In this study, the skin permeability was measured by adding skin penetrating peptides, arginine oligomers R4(tetra-D-arginine), R6(hexa-D-arginine) to little skin-permeable wrinkle improvement peptides GHK, GHK-Cu, and Pal-GHK liposomes, and the results were analyzed by the following six cases. (1) In cases where only wrinkle improvement peptides GHK, GHK-Cu, and Pal-GHK were contained liposomes; the final cumulative permeations in 24 hours were 6.05%, 7.4%, and 8.83% respectively. (2) In cases where arginine oligomers R4, R6 were added to GHK liposomes; the final cumulative permeations in 24 hours were 13.63% and 7.68%. (3) In cases where R4, R6 were added to GHK-Cu liposomes; the final cumulative permeations in 24 hours were 15.46% and 8.64%. (4) In cases where R4, R6 were added to Pal-GHK liposomes; the final cumulative permeations in 24 hours were 16.9% and 10.67%. (5) In cases where R4 were added to GHK, GHK-Cu, and Pal-GHK liposomes; the final cumulative permeations in 24 hours were 13.63%, 15.46%, and 16.9% respectively. (6) In cases where R6 were added to GHK, GHK-Cu, and Pal-GHK liposomes; the final cumulative permeations in 24 hours were 7.68%, 8.64%, and 10.67% respectively.
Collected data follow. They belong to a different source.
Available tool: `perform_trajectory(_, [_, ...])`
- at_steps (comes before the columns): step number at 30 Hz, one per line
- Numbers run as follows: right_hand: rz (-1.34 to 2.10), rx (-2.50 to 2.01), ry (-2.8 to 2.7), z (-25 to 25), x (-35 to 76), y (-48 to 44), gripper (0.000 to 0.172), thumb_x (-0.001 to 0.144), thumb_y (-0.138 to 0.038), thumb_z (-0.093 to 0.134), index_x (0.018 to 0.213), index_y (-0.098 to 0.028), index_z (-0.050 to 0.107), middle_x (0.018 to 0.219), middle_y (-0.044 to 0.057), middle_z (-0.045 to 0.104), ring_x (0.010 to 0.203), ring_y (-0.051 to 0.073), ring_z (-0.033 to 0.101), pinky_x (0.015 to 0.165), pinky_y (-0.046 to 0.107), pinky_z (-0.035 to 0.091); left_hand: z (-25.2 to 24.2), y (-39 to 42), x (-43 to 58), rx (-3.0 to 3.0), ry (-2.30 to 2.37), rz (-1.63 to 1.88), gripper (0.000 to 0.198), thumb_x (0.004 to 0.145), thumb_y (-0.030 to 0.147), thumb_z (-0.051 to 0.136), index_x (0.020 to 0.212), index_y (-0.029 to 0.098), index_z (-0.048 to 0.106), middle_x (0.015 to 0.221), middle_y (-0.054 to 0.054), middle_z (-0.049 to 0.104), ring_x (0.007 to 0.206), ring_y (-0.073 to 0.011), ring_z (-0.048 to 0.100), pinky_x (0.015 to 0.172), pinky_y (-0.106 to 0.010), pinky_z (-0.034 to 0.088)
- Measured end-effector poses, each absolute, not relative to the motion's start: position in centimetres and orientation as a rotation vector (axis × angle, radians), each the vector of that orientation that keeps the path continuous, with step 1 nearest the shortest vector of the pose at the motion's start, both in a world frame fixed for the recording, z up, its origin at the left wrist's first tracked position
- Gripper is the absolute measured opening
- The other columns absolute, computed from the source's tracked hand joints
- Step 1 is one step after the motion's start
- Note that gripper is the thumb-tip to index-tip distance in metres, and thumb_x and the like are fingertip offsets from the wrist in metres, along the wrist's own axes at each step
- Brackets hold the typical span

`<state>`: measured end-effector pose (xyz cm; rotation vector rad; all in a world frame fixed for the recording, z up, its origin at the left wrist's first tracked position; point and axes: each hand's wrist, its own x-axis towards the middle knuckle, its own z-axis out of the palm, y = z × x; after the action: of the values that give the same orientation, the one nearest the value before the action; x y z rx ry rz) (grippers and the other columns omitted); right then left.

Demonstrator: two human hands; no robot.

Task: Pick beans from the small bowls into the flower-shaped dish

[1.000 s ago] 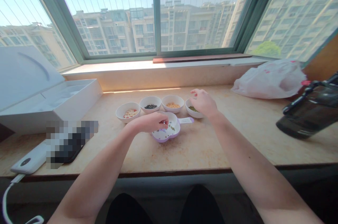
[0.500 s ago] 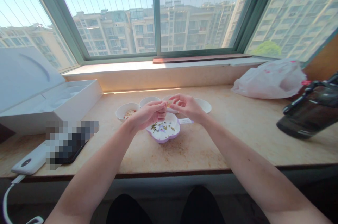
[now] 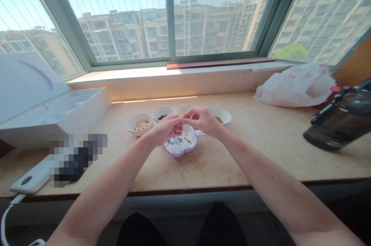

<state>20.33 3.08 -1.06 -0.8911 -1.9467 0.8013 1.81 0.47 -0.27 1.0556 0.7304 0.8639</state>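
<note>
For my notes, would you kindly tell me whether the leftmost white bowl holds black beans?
No, the leftmost white bowl holds pale sliced pieces; the dark beans lie in the next bowl.

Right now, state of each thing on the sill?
left hand: fingers pinched
right hand: fingers pinched, touching left hand
lilac dish: seeds scattered inside
white bowl of pale slices: partly filled
white bowl of green seeds: partly filled
white box: lid open
plastic bag: crumpled
power bank: cable attached

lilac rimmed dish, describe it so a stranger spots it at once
Under the big window, a stone ledge holds a row of white bowls. In front of them, beneath both hands, sits the dish, the only one rimmed in lilac.
</note>
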Motion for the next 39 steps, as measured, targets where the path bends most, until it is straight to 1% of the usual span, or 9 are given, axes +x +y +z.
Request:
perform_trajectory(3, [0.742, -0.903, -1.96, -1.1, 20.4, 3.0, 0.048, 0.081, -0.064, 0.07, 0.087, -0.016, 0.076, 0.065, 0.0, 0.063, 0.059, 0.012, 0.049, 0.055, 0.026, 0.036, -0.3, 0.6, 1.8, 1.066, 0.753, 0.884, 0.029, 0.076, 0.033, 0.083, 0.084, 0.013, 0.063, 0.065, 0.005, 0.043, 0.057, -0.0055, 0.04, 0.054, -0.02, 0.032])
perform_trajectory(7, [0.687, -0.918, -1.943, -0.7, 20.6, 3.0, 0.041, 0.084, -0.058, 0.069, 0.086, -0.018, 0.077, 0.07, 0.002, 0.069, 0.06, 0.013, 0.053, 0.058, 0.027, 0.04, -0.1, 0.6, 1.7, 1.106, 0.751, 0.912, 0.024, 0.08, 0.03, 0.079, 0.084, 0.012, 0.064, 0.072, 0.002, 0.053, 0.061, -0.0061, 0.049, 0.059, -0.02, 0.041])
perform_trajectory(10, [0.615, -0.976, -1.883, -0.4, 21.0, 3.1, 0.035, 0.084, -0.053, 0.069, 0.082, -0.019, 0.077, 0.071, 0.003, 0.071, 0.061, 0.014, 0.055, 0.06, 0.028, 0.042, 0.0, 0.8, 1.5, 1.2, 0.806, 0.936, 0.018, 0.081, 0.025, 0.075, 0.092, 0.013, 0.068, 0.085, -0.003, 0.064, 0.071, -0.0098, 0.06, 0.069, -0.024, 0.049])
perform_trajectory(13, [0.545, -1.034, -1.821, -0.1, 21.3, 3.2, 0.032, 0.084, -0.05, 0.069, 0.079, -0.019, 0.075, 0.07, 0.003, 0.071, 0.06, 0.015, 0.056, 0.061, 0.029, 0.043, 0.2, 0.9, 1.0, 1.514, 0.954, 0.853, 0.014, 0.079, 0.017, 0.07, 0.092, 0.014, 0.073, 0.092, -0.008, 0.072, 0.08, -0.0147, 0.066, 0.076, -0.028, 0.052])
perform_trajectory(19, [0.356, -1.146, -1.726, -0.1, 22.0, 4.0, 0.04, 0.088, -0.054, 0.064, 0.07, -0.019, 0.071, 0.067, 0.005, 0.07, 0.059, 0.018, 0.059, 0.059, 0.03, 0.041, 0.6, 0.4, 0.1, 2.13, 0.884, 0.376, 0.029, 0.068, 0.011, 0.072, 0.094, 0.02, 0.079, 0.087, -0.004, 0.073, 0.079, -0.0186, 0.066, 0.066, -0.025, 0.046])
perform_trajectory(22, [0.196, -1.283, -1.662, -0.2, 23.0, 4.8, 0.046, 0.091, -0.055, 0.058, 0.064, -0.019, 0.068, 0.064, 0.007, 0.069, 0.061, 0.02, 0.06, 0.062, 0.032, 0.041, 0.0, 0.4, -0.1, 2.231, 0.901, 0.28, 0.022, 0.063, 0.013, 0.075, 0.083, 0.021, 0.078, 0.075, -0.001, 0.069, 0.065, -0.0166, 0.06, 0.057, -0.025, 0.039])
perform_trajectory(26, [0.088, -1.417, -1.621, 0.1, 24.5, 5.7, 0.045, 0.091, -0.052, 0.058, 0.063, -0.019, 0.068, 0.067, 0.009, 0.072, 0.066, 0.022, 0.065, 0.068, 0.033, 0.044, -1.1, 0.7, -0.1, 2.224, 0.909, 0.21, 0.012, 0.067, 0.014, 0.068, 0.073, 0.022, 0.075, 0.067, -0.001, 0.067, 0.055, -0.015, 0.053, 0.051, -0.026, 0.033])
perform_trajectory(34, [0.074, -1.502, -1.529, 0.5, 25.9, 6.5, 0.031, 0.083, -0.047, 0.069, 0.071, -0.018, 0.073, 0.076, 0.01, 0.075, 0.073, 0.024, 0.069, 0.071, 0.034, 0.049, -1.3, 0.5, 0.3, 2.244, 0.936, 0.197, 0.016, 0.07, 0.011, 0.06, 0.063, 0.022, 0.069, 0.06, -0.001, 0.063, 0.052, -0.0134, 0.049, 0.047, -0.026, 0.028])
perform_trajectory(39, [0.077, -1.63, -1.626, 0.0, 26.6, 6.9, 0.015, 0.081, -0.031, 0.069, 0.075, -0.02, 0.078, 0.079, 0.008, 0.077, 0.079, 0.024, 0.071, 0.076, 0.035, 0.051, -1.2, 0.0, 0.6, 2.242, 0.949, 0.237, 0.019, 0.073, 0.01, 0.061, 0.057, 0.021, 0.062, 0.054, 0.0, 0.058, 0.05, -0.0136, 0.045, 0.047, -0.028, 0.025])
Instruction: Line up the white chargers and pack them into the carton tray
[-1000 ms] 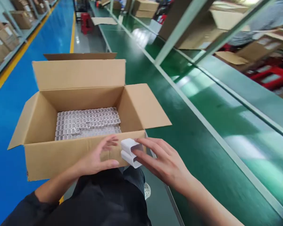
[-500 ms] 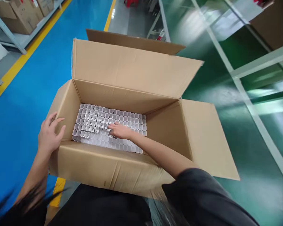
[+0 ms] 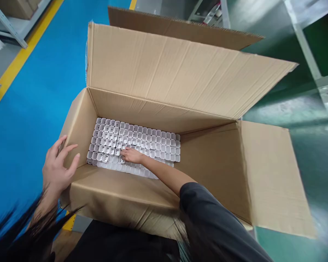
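A large open cardboard box (image 3: 164,65) stands in front of me, its flaps folded outward. On its floor, at the left, lie tight rows of small white plastic housings (image 3: 142,140). My right hand (image 3: 131,155) reaches deep inside and rests on the near rows, fingers curled down among the housings; whether it grips one is hidden. Outside the box, my left hand (image 3: 57,168) lies on the left corner wall with its fingers spread, holding nothing.
The right half of the box floor is bare cardboard. A blue floor (image 3: 30,98) with a yellow line (image 3: 13,71) runs along the left. A green conveyor surface (image 3: 306,120) with grey rails lies to the right. Shelving stands at the upper left.
A second ago both hands held a white housing before the box. Since then my right hand went into the box onto the rows and my left moved to the left corner. The view tilted down.
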`<state>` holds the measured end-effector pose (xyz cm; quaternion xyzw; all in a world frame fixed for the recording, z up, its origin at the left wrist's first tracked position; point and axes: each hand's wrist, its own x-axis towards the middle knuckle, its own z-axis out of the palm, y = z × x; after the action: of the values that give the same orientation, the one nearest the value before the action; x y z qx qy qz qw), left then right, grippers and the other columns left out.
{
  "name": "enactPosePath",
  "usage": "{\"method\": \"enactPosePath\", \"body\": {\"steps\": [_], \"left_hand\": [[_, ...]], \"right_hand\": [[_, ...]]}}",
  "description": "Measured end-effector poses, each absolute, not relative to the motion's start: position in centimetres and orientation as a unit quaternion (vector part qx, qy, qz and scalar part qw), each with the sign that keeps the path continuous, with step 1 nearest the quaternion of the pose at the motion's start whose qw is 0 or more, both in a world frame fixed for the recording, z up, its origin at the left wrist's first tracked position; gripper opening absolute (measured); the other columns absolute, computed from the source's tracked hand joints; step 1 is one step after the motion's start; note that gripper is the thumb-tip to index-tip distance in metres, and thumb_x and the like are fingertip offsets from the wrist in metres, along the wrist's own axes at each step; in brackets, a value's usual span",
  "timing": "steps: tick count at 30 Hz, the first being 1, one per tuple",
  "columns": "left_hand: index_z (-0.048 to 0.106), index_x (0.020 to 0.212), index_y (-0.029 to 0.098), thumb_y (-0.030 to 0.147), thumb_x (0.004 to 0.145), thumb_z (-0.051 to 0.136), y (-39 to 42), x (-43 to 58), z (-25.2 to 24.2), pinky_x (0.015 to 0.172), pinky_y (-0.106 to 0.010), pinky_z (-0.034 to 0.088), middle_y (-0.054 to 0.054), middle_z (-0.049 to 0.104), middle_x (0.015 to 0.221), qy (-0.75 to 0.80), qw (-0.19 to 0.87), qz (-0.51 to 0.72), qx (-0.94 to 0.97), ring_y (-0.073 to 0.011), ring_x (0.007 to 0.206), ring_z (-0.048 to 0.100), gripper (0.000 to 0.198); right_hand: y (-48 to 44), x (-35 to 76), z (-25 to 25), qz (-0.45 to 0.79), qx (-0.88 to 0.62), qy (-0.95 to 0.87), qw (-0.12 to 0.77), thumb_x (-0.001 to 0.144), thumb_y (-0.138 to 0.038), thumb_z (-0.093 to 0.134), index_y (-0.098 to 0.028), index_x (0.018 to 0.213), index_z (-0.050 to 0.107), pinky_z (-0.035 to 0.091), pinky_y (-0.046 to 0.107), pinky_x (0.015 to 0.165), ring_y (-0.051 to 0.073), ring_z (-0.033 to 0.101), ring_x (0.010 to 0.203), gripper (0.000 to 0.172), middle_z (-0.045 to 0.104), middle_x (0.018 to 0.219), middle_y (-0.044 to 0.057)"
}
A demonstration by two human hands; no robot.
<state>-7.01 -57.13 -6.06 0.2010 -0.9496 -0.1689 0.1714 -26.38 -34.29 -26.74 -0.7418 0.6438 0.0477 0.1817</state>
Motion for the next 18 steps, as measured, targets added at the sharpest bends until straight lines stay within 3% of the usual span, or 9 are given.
{"method": "enactPosePath", "body": {"steps": [6, 18], "left_hand": [[0.068, 0.112, 0.025, 0.036, 0.092, 0.061, -57.0, -7.0, -6.1, 0.108, -0.05, 0.048, -0.008, 0.052, 0.147, -0.949, 0.172, -0.17, 0.204, -0.0329, 0.132, 0.053, 0.025], [0.069, 0.111, 0.022, 0.037, 0.092, 0.06, -57.1, -7.2, -6.2, 0.106, -0.052, 0.048, -0.011, 0.052, 0.147, -0.951, 0.175, -0.163, 0.196, -0.0358, 0.131, 0.053, 0.025]], "right_hand": [[-34.3, -27.0, -27.4, 0.091, -0.712, 0.677, 0.163, 0.098, -0.033, 0.058, -0.015, 0.099, 0.064, 0.048, 0.039, 0.089, 0.019, 0.06, 0.097, 0.019, 0.064, 0.104, 0.005], [-35.5, -25.1, -26.7, 0.158, -0.663, 0.703, 0.202, 0.097, -0.036, 0.062, -0.014, 0.116, 0.063, 0.058, 0.04, 0.086, 0.019, 0.067, 0.097, 0.03, 0.067, 0.112, 0.008]]}}
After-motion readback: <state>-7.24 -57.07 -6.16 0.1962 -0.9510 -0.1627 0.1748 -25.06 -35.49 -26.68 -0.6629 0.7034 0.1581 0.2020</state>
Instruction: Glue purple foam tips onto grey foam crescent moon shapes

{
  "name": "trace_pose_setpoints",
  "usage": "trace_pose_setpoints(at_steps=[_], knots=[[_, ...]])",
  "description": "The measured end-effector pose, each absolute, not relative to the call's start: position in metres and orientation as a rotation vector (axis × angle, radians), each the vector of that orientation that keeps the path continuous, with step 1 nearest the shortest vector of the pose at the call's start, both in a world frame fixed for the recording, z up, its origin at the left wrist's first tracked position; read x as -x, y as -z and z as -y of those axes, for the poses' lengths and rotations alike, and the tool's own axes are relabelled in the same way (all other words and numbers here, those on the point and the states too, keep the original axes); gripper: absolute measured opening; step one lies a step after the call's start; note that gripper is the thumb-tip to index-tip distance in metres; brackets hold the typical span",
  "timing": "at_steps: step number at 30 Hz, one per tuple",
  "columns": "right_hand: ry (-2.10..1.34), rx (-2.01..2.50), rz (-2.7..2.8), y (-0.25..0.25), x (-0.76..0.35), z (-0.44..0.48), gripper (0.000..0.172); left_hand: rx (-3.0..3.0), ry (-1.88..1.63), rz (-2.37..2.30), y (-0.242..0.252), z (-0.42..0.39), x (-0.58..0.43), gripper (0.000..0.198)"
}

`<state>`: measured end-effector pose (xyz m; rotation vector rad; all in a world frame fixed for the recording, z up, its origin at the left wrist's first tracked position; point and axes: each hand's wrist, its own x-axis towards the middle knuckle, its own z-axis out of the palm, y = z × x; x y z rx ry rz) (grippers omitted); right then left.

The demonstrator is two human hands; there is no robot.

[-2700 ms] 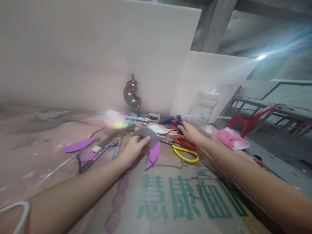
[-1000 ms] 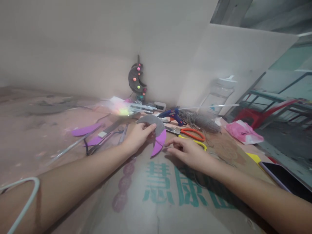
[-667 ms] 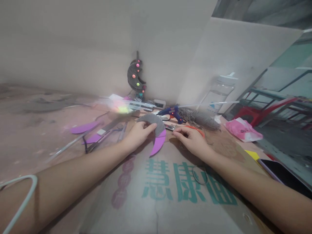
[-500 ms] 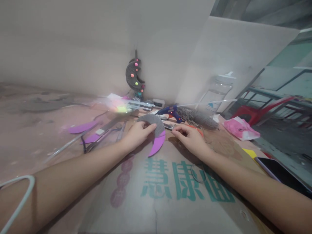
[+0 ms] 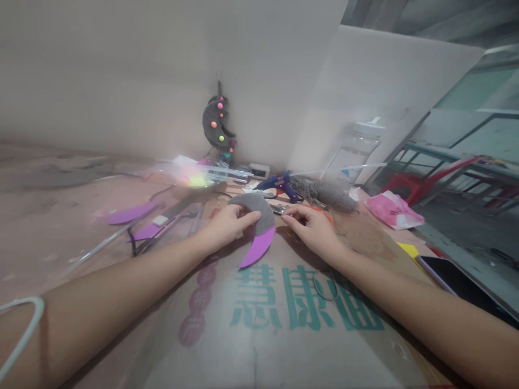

This experiment showed that skin absorption of GHK was increased by copper ion (Cu2+) and palmitic acid and skin absorption of wrinkle improvement peptides was enhanced by cell penetrating peptides, and R4 showed higher effect than R6 in GHK, GHK-Cu and Pal-GHK. Through this process, we propose broad use and application in wrinkle improvement functional cosmetics by presenting the optimal conditions for increasing skin absorption of GHK, GHK-Cu, thus maximizing its efficacy.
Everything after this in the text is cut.